Stoltenberg: Wir sind dabei, den Wunsch der USA zu prüfen, und werden darüber gemeinsam entscheiden. Dem kann ich als Generalsekretär nicht vorgreifen. Aber was die deutschen Sorgen angeht – Deutschland ist Nato-Mitglied und beteiligt sich bereits am Kampf der internationalen Koalition gegen den IS. Dies ist kein Feldzug des Westens gegen die muslimische Welt. Dies ist ein Kampf gegen Verbrecher, Terroristen und barbarische Gewalt, ein Kampf, den Länder wie der Irak, Tunesien und Afghanistan unterstützen.

Auch die Beteiligung der Awacs-Staffel würde ihn nicht zu einem „Krieg des Westens“ machen?

Stoltenberg: Ich sehe das jedenfalls nicht.
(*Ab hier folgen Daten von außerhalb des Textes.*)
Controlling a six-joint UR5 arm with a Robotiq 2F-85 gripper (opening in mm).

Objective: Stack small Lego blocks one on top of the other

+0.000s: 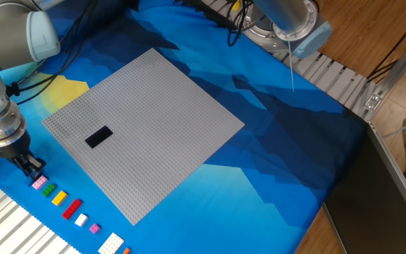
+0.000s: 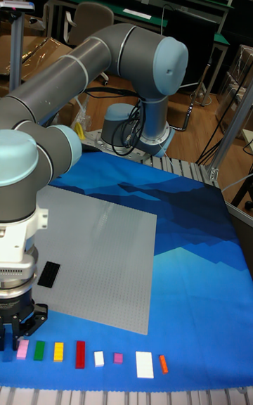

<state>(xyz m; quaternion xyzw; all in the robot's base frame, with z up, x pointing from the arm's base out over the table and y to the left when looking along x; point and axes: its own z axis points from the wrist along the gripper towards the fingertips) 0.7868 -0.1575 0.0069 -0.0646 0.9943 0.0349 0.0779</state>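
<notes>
claw (image 1: 32, 168) is down at the near end of the brick row, just off the baseplate's (image 1: 154, 120) near-left edge, fingers straddling or just above the pink brick (image 1: 39, 183). can't tell the gap between fingers or whether anything is pinched; the wrist body blocks it in the tall view and it's too small in the fixed view.

row of loose bricks runs along the baseplate's near edge on the blue mat: pink, then green (image 1: 48, 190), yellow (image 1: 59, 197), red (image 1: 72, 207), a small white one (image 1: 81, 219), a small purple one (image 1: 94, 228), a long white one (image 1: 110, 244), orange at the frame edge. no blue brick visible in either view; it may blend into the mat.

black block (image 1: 99, 137) lies flat on the baseplate, just in from its near-left edge, well apart from the row.

handling, my read: these are rigid, very light moulded plastic with smooth sides, so they slip or twist if pinched off-centre. best hold is across the two long side walls, mid-length, fingers clear of the studs. neighbours in the row sit close together, so there's little room for the fingers. the black one is thin, so low side walls to grab. if it's pressed onto the baseplate studs it should stay put as the base; stacking onto it needs square alignment and a straight push down.
</notes>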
Schon jetzt sind ja alle Verbündeten unter Führung der USA an der „Koalition der Willigen“ beteiligt.

Im Juni trifft sich die Nato zum Gipfel in Warschau. Danach, haben Sie gesagt, werde es „mehr Nato in Polen“ geben. Wie sieht das aus?

Stoltenberg: Es geht um verschiedene Formen der Bündnispräsenz. Die haben wir ja schon verstärkt. Die Entscheidung über Weiteres trifft der Gipfel.

Aber eine dauerhafte Präsenz von Kampftruppen wird es nicht geben?

Stoltenberg: Alles, was wir machen, ist defensiv, verhältnismäßig und entspricht hundertprozentig unseren internationalen Verpflichtungen.